TASK GOAL: If a line below includes the string "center", copy it.

╔══

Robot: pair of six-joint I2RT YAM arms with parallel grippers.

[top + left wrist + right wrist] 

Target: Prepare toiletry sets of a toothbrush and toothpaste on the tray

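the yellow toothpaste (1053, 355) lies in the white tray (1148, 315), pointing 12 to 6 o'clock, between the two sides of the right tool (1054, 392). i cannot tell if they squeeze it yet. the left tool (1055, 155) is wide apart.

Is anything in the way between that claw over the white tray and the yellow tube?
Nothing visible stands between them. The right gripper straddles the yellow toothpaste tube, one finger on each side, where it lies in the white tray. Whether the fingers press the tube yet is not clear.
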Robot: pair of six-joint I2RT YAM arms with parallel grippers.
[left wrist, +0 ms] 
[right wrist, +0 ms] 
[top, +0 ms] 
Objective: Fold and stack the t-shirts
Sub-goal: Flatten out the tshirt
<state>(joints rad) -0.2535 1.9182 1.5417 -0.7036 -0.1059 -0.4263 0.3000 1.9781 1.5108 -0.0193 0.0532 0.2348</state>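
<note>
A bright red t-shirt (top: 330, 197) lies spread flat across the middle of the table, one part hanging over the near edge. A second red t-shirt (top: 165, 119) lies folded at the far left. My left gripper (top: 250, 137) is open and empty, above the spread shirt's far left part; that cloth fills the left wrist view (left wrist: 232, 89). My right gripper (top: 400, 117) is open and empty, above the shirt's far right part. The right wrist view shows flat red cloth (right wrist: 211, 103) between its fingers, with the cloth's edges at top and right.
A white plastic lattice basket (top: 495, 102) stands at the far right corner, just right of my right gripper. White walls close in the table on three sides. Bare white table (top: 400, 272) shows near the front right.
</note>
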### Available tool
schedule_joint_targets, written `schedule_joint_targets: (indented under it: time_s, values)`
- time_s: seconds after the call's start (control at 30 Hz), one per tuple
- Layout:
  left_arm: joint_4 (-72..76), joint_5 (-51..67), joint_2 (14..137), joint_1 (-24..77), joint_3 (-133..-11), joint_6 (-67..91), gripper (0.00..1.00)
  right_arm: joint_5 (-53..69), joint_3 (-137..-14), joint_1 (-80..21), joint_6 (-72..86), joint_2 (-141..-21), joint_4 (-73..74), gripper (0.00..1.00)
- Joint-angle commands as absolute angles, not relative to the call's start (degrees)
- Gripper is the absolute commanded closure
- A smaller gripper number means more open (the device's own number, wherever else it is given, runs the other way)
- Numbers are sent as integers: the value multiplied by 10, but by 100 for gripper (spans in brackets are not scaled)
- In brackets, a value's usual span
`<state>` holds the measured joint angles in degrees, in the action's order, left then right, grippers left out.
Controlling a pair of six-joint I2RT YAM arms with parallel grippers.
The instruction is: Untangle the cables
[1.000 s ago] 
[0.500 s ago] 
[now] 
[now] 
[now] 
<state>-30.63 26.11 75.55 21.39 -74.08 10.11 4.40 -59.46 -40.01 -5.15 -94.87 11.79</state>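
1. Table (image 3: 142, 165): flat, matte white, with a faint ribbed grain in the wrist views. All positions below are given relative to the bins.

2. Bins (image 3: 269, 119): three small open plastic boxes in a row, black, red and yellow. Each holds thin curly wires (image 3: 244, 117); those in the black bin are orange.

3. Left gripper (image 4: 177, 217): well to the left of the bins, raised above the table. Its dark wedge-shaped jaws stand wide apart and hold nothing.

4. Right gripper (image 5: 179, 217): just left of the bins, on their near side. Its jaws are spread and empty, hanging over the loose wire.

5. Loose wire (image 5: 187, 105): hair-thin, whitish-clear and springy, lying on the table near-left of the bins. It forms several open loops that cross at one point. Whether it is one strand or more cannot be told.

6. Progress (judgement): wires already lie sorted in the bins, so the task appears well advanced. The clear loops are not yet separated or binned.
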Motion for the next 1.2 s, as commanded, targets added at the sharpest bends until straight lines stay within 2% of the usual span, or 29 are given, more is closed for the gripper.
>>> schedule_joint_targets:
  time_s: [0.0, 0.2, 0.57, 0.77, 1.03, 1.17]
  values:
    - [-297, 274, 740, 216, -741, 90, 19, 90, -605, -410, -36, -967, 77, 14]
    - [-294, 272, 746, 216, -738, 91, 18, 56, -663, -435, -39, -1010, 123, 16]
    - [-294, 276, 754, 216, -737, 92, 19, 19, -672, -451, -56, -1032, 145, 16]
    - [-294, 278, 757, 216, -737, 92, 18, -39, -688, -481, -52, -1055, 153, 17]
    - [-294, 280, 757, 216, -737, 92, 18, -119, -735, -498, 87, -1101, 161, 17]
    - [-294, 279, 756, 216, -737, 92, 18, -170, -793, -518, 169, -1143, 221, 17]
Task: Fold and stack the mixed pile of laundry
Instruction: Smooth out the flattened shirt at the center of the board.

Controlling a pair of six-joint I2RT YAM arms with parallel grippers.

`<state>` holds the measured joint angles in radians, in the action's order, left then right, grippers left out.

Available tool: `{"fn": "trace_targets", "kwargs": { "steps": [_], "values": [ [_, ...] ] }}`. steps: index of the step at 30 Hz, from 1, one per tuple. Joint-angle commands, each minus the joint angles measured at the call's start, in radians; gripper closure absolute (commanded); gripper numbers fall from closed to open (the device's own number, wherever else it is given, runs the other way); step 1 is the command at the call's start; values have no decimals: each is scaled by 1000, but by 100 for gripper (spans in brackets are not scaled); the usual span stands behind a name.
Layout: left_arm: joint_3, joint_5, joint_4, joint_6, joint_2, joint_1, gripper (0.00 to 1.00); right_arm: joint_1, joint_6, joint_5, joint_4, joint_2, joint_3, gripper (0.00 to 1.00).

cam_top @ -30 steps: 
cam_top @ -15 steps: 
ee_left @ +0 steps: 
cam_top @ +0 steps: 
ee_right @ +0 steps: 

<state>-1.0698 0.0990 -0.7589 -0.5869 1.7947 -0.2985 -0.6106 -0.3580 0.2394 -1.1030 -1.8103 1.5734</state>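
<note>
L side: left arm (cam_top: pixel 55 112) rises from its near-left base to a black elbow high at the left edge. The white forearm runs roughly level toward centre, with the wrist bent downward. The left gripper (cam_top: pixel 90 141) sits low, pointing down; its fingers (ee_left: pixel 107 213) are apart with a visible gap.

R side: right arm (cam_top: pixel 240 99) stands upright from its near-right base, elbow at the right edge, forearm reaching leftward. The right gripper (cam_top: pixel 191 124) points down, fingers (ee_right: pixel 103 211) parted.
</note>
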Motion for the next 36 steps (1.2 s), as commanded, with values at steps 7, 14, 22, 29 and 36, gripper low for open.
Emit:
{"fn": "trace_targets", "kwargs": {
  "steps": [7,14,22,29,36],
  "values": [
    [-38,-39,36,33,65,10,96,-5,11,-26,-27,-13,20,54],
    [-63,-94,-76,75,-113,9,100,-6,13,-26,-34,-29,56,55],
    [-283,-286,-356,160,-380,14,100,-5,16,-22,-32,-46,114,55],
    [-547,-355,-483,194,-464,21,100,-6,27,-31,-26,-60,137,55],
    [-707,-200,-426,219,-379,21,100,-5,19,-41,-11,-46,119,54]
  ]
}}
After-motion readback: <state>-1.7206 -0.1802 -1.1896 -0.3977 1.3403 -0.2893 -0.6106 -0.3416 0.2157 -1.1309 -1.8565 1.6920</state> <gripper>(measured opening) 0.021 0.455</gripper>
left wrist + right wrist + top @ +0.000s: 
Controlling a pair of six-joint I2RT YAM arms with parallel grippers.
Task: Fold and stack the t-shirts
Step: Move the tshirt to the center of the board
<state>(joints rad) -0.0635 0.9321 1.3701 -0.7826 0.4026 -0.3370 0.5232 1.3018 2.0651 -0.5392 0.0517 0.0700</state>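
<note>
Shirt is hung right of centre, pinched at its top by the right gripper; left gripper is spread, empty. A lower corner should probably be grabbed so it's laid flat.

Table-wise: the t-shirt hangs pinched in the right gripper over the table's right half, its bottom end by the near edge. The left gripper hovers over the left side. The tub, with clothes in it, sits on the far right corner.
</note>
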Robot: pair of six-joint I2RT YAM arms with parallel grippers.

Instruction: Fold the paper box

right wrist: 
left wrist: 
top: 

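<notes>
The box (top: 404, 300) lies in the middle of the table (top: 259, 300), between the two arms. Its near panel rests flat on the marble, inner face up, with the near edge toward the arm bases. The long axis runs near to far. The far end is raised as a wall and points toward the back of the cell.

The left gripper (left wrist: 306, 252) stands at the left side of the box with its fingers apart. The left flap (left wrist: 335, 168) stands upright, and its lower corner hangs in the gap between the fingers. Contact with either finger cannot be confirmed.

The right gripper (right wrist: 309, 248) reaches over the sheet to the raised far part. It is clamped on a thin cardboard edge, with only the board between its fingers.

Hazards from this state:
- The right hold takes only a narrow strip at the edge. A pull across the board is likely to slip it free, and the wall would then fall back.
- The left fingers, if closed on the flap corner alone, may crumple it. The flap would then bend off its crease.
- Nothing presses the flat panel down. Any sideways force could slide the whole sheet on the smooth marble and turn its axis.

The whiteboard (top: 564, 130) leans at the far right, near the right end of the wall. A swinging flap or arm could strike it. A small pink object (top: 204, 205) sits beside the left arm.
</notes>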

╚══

SOLVED EXERCISE:
Instruction: Smooth out the flattened shirt at the center of the board.
Step: Move the tshirt to the center of the board

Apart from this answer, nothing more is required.